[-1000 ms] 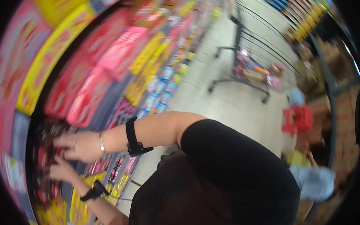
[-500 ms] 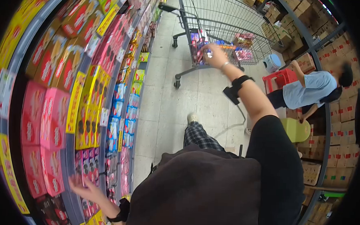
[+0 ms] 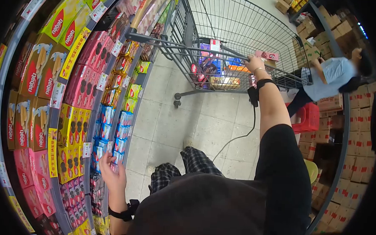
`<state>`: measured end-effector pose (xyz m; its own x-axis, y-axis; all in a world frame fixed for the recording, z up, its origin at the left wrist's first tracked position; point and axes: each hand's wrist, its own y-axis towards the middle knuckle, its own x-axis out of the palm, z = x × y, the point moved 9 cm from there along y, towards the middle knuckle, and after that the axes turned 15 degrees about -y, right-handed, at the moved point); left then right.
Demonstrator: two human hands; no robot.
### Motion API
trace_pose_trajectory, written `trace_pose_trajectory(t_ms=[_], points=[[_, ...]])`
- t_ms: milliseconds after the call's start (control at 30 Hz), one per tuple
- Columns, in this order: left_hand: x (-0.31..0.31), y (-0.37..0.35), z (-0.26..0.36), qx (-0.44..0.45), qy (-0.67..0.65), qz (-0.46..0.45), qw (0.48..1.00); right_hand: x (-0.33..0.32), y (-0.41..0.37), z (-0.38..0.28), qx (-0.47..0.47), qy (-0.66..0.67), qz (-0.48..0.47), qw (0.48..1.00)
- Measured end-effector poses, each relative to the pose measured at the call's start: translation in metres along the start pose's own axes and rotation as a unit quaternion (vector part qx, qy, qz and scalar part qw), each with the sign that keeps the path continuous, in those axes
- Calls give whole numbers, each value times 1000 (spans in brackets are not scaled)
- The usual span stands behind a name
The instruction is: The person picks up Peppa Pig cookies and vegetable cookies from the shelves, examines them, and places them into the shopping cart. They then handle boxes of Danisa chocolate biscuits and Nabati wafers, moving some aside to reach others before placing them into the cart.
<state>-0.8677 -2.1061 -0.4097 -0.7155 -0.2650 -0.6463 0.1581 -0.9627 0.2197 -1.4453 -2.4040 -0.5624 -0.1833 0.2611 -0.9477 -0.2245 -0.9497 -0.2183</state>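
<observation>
My left hand is raised against the shelf front with its fingers apart, touching a row of small blue packets. Nothing is in it. My right hand reaches forward and grips the near rim of a wire shopping cart. The cart holds several boxes and packets, among them a pink box just beyond my fingers. Both wrists wear black bands, and a cable hangs from the right one.
Curved shelves on the left carry yellow boxes, pink boxes and green-and-brown biscuit boxes. A person in a light blue top bends by stacked cardboard cartons at the right. A red stool stands there.
The cart has come closer. My right hand went from inside the basket to its rim. My left hand rose from the low pink packets to the blue ones.
</observation>
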Motion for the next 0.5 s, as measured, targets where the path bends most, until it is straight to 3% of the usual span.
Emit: trace_pose_trajectory(t_ms=[67, 233, 333, 467, 500], points=[[17, 13, 6, 0, -4, -22, 1000, -5, 2, -4, -9, -5, 68, 998], [113, 64, 88, 199, 36, -132, 970, 2, -34, -16, -27, -35, 142, 989], [177, 97, 123, 245, 120, -177, 946, -1, -82, -33, -47, -25, 117, 992], [219, 130, 121, 309, 146, -148, 928, 15, -147, -49, -64, -31, 81, 994], [226, 129, 108, 294, 160, -176, 926, 17, -163, -55, -69, -26, 63, 995]])
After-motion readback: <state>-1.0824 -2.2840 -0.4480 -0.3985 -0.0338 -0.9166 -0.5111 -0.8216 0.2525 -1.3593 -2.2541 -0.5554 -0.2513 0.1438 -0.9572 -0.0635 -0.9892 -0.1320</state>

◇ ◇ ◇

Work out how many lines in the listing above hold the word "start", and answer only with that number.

Problem solution: 2